● The task
Give back each line of the data exactly as it reads, minus the pictures.

● Material provided
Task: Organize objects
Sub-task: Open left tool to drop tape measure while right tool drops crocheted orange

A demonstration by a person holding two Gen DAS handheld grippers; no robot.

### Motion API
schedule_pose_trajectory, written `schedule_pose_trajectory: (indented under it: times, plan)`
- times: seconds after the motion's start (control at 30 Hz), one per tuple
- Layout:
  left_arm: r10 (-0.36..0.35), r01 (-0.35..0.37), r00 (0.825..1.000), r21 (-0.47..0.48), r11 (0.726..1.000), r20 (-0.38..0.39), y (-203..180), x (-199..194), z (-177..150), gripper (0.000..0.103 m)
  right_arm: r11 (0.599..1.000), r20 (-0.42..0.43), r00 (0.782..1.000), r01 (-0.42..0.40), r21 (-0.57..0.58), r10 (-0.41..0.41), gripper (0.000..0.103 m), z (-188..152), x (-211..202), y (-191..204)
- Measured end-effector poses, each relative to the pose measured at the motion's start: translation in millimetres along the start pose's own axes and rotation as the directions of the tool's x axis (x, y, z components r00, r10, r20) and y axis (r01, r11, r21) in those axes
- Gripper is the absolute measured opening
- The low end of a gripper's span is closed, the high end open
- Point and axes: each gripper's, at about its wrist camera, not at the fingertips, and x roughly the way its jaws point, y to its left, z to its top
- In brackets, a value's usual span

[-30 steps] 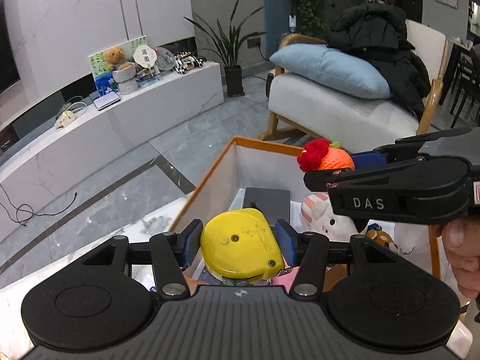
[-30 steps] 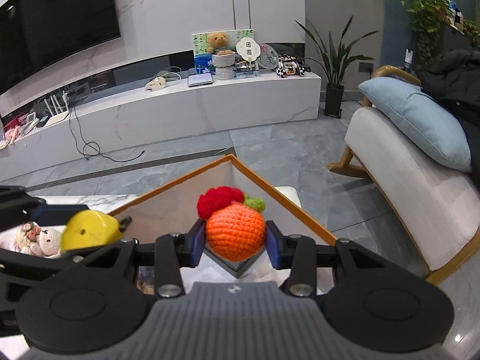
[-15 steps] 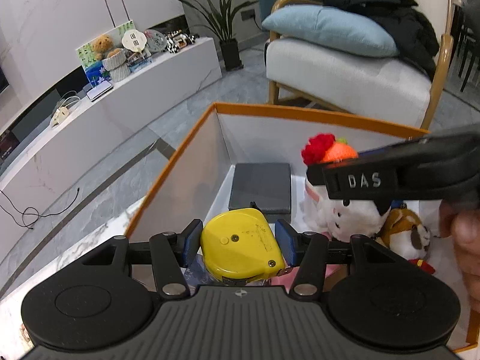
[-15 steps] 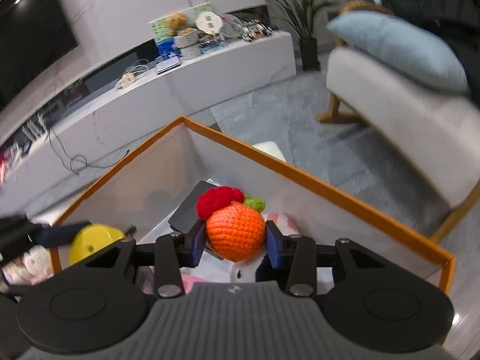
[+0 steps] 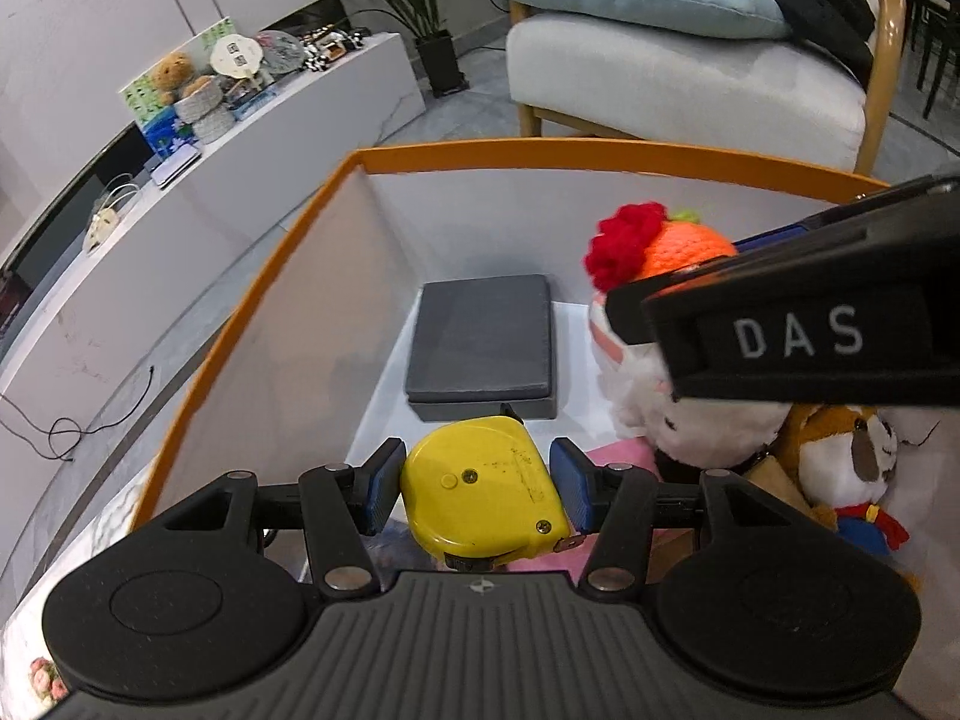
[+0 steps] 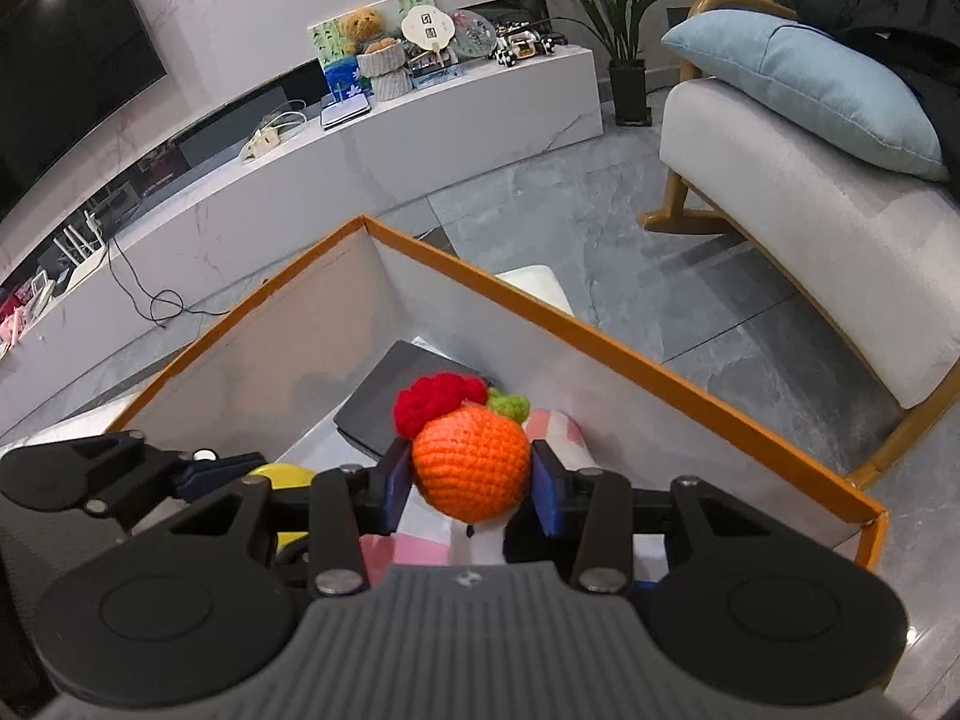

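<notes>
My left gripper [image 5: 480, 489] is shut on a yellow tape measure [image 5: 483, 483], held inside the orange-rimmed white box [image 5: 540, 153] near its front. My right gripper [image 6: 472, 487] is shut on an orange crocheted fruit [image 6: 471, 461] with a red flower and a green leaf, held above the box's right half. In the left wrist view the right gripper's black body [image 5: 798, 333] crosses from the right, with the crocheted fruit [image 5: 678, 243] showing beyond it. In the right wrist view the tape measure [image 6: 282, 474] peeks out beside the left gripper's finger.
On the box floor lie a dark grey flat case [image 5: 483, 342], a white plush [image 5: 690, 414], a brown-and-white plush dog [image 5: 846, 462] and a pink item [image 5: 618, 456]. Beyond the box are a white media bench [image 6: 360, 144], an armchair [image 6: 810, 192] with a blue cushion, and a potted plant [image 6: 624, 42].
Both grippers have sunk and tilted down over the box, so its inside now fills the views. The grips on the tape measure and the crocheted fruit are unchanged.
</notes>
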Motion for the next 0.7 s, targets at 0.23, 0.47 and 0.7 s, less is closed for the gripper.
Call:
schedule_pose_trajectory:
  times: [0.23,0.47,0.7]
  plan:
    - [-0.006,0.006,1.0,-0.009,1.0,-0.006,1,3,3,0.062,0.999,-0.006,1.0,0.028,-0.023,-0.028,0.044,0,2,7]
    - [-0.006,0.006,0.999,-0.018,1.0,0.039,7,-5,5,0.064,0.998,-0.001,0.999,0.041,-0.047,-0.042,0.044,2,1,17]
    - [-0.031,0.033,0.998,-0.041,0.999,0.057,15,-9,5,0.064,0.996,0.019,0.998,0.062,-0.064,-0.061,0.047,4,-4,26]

● Result of the exercise
Task: Organize objects
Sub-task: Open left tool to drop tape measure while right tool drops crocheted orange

A demonstration by a person holding two Gen DAS handheld grippers; no robot.

### Motion API
schedule_pose_trajectory, written `schedule_pose_trajectory: (indented under it: times, plan)`
- times: seconds after the motion's start (control at 30 Hz), one per tuple
- Layout:
  left_arm: r10 (-0.36..0.35), r01 (-0.35..0.37), r00 (0.825..1.000), r21 (-0.47..0.48), r11 (0.726..1.000), r20 (-0.38..0.39), y (-203..180), x (-199..194), z (-177..150), gripper (0.000..0.103 m)
  right_arm: r11 (0.599..1.000), r20 (-0.42..0.43), r00 (0.782..1.000), r01 (-0.42..0.40), r21 (-0.57..0.58), r10 (-0.41..0.41), gripper (0.000..0.103 m), z (-188..152), x (-211..202), y (-191..204)
- Measured end-effector poses, each relative to the pose measured at the motion's start: translation in millimetres along the start pose's own axes and rotation as the directions of the tool's x axis (x, y, z components r00, r10, r20) and y axis (r01, r11, r21) in those axes
- Gripper is the absolute measured opening
- The low end of a gripper's span is closed, the high end open
- Point and axes: each gripper's, at about its wrist camera, not at the fingertips, and x roughly the way its jaws point, y to its left, z to its top
- In brackets, a value's usual span

[-30 steps] 
[-30 steps] 
[-15 steps] 
[-15 steps] 
[+0 steps] 
[+0 steps] 

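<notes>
My left gripper [image 5: 480, 489] is shut on a yellow tape measure [image 5: 483, 483], held inside the orange-rimmed white box [image 5: 540, 153] near its front. My right gripper [image 6: 472, 487] is shut on an orange crocheted fruit [image 6: 471, 461] with a red flower and a green leaf, held above the box's right half. In the left wrist view the right gripper's black body [image 5: 798, 333] crosses from the right, with the crocheted fruit [image 5: 678, 243] showing beyond it. In the right wrist view the tape measure [image 6: 282, 474] peeks out beside the left gripper's finger.
On the box floor lie a dark grey flat case [image 5: 483, 342], a white plush [image 5: 690, 414], a brown-and-white plush dog [image 5: 846, 462] and a pink item [image 5: 618, 456]. Beyond the box are a white media bench [image 6: 360, 144], an armchair [image 6: 810, 192] with a blue cushion, and a potted plant [image 6: 624, 42].
Both grippers have sunk and tilted down over the box, so its inside now fills the views. The grips on the tape measure and the crocheted fruit are unchanged.
</notes>
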Motion for the next 0.7 s, targets at 0.23, 0.47 and 0.7 s, less is closed for the gripper.
Call:
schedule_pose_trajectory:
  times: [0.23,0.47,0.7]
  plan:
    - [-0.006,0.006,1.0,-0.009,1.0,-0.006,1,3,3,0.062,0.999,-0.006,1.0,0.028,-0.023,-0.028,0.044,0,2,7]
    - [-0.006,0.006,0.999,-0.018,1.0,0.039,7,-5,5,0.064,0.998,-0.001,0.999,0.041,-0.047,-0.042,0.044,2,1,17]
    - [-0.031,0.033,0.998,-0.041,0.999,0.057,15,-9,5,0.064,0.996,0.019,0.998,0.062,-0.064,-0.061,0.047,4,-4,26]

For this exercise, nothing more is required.